Extract average methylation

Extracts average methylation data from tracks.

gpatterns.get_avg_meth(tracks, intervals, iterator = NULL, min_cov = NULL,
  mask_by_cov = FALSE, use_cpgs = FALSE, min_samples = NULL,
  min_cpgs = NULL, min_var = NULL, var_quantile = NULL,
  min_range = NULL, names = NULL, tidy = TRUE, pre_screen = FALSE,
  use_disk = FALSE, file = NULL, intervals.set.out = NULL,
  sum_tracks = FALSE)

Arguments

tracks

methylation tracks

intervals

genomic scope for which the function is applied

iterator

see iterator in gextract. if NULL iterator would be set to CpGs

min_cov

minimal coverage for iterator interval

mask_by_cov

change loci with coverage < min_cov to NA. Not relevant when intervals.set.out or file is not NULL.

use_cpgs

use CpGs as iterator

min_samples

minimal number of samples with cov >= min_cov. if min_cov is NULL it would be set to 1.

min_cpgs

minimal number of CpGs per iterator interval. note that the intervalID column may be incorrect.

min_var

minimal variance (across samples) per iterator interval

var_quantile

minimal quantile of variance per iterator interval

min_range

take only iterator intervals with max(avg_meth) - min(avg_meth) >= min_range

names

alternative names to tracks. similar to colnames in gextract if tidy == FALSE. Note that names should be shorter than the maximal length of R data frame column name

tidy

if TRUE returns a tidy data frame with the following fields: chrom, start, end, intervalID, samp, meth, unmeth, avg, cov. if FALSE returns a data frame with average methylation, similar to gextract'. Note that for a large number of intervals tidy == FALSE may be the only memory feasable option.

file

save output to file (only in non tidy mode, would not filer by variance)

intervals.set.out

save output big intervals set (only in tidy mode, would not filter by variance)

sum_tracks

get average methylation from all the tracks summed

pre

screen for min_samples and min_cov (for large number of tracks / large number of intervals).
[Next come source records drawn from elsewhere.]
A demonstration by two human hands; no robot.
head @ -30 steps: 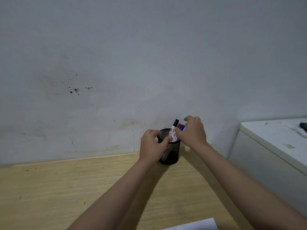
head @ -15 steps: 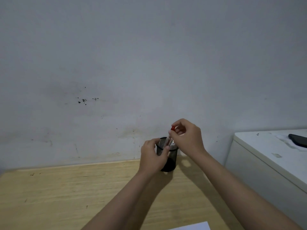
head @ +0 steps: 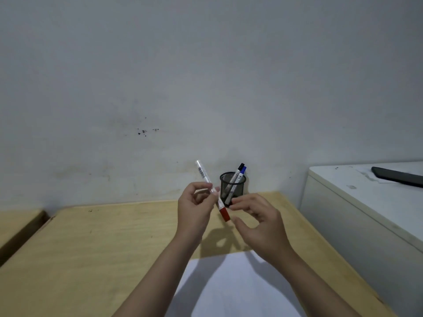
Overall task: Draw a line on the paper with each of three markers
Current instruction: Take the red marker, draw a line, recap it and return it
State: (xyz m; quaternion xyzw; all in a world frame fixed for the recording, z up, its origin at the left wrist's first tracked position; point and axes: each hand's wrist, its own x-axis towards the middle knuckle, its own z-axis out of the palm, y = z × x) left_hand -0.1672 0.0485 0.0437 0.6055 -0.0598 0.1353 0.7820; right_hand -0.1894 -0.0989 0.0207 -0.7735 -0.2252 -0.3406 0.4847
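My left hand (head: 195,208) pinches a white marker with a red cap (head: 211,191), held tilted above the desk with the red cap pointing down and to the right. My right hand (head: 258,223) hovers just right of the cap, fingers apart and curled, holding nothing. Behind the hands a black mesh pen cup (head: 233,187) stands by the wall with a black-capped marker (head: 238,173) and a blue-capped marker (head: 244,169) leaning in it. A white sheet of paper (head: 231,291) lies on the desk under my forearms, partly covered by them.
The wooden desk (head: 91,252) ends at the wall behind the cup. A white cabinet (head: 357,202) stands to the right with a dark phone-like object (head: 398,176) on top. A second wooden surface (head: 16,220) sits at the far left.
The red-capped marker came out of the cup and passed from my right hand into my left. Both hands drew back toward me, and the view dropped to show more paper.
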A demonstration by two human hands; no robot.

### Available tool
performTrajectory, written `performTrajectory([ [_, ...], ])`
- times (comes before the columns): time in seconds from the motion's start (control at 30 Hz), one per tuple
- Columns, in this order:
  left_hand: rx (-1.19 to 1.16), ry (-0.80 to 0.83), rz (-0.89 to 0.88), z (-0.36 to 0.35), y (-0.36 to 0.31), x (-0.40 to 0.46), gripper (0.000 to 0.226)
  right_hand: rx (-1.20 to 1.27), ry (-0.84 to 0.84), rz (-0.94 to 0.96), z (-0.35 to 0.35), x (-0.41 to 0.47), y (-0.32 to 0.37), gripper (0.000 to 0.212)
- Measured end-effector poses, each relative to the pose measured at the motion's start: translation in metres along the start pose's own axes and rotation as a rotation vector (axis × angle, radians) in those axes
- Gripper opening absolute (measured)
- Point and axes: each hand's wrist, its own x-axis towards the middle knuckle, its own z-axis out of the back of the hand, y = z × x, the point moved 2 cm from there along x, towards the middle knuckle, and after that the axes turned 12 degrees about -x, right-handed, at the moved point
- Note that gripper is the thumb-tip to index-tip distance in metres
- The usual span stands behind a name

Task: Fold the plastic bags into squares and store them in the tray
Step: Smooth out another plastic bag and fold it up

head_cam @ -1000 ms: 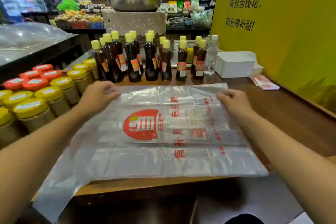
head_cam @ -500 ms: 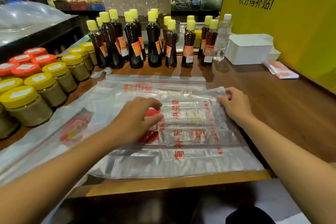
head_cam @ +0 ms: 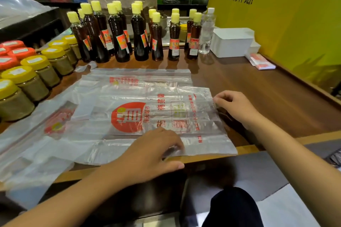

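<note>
A clear plastic bag [head_cam: 151,116] with a round red logo and red print lies flat on the wooden counter [head_cam: 258,88]. My left hand [head_cam: 153,151] is at the bag's near edge, fingers curled over the plastic and thumb under the counter lip, pinching it. My right hand [head_cam: 238,107] pinches the bag's right edge near its far corner. More bags lie underneath, one showing beyond [head_cam: 140,77] and one spread to the left [head_cam: 36,134]. The white tray [head_cam: 232,42] stands at the back right by the yellow wall.
Dark sauce bottles [head_cam: 138,38] with yellow caps line the counter's back, beside a clear water bottle [head_cam: 206,31]. Jars [head_cam: 27,83] with yellow and red lids crowd the left side. A small red-and-white packet [head_cam: 262,61] lies right of the tray.
My left hand has slid from the bag's far left corner across the logo to the near edge. My right hand has stayed at the right edge. The view has tilted down.
</note>
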Motion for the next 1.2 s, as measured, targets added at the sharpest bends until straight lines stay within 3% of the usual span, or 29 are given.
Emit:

Note that the intervalID column may be incorrect and if use_cpgs is TRUE, the intervals set would become the cpgs.

Details

There are two main modes:

• not tidy: returns a data frame with intervals (chrom,start,end) and a column with average methylation for each sample.
• tidy: returns a tidy data frame with 'meth','unmeth','avg','cov' for each iterator interval for each sample.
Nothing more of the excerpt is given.